Willard House and Clock Museum
Willard House and Clock Museum | |
The Willard Museum and homestead in North Grafton, Massachusetts. | |
| Location | 11 Willard Street, Grafton, Massachusetts |
|---|---|
| Coordinates | 42°14′20″N 71°40′24″W / 42.23889°N 71.67333°W |
| Built | 1718 |
| NRHP reference No. | 82004470 |
| Added to NRHP | June 1, 1982 |
The Willard House and Clock Museum is a museum located in North Grafton, Massachusetts, United States. Located at 11 Willard Street, it is located at the former farm homestead of the Willard brothers (Benjamin, Simon, Ephraim, and Aaron). The brothers made clocks there in the late 18th century, before they moved the business to Roxbury, where they became pillars of the emerging American clockmaking industry. The house was built about 1718 and is on the National Register of Historic Places. It stands in a rural setting, in the middle of a field that was part of the Willard farm back in the 18th century.

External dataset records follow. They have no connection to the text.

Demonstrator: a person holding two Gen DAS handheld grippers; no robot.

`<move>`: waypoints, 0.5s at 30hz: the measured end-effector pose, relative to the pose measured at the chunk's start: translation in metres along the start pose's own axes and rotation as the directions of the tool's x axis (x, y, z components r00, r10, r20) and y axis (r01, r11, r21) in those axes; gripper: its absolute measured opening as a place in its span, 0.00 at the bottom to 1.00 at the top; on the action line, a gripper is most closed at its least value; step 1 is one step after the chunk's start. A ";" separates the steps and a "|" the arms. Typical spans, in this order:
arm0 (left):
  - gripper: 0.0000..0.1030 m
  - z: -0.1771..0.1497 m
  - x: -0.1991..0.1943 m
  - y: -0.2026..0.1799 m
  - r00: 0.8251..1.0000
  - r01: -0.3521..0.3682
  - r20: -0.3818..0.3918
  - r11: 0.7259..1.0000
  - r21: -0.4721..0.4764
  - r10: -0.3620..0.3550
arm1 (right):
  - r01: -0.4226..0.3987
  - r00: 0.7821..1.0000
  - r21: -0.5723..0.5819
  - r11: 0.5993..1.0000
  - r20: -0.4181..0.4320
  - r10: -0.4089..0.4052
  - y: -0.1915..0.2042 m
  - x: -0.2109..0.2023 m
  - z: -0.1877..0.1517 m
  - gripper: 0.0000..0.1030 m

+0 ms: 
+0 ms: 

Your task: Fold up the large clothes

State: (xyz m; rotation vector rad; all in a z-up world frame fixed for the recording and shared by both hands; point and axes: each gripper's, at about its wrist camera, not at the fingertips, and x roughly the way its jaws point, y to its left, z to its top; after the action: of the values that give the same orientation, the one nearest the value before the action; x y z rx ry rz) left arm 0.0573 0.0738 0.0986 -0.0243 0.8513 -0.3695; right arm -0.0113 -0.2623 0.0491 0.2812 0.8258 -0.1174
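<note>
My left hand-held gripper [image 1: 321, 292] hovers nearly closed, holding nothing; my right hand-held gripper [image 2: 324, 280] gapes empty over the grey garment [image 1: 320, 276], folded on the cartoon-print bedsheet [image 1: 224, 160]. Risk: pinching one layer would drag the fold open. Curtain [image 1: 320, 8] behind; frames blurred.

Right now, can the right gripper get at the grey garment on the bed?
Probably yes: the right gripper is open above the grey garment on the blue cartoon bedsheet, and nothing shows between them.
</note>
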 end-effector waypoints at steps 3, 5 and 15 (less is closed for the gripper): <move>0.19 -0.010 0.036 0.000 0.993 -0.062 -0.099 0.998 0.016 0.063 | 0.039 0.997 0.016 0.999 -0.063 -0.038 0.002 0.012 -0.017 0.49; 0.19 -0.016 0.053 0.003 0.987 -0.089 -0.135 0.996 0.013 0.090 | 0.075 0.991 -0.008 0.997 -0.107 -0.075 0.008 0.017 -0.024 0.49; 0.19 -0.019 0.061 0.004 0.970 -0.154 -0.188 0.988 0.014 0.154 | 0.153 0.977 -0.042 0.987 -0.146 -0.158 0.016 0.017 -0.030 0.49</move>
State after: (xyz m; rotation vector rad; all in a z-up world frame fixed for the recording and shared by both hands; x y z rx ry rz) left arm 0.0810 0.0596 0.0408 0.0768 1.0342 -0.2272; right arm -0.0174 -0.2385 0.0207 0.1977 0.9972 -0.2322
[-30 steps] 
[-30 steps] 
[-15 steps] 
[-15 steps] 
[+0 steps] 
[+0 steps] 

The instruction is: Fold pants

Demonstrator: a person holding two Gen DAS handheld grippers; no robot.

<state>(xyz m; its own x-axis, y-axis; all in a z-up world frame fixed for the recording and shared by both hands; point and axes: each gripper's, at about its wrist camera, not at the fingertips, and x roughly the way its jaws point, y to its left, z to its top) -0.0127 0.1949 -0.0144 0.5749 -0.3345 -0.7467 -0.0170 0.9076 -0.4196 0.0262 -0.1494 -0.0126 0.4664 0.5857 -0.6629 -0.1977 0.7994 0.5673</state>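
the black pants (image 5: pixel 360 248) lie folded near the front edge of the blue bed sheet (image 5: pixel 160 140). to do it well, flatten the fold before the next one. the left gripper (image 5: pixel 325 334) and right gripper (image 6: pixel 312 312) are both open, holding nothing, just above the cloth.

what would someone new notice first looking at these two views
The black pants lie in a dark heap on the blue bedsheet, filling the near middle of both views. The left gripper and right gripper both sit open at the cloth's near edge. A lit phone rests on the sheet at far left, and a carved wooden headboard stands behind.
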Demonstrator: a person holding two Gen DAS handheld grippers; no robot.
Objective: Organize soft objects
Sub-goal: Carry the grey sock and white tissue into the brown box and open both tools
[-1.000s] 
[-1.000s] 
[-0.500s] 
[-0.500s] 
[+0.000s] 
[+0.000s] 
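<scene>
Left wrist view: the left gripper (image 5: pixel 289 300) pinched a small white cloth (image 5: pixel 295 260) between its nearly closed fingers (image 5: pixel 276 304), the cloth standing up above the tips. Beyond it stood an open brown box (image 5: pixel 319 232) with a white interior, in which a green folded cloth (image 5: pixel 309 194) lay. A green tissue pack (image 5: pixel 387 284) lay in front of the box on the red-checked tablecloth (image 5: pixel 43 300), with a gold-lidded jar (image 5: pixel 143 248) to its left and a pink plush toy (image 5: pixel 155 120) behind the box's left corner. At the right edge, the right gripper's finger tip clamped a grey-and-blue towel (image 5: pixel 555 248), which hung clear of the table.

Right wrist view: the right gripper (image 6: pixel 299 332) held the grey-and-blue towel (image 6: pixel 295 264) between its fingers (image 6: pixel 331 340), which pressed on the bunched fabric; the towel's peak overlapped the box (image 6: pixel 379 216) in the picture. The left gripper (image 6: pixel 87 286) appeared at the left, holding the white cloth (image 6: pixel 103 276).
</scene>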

Like other contemporaneous horologists, the Willard family originally divided its life seasonally, between farming and the clock workshop. Eventually the business became profitable, at which point the house was further enlarged. While in Grafton, Simon, the most innovative and most famous of the Willard brothers, developed his first so called banjo clock, more properly called the "Willard Patent Timepiece", which was patented in 1802.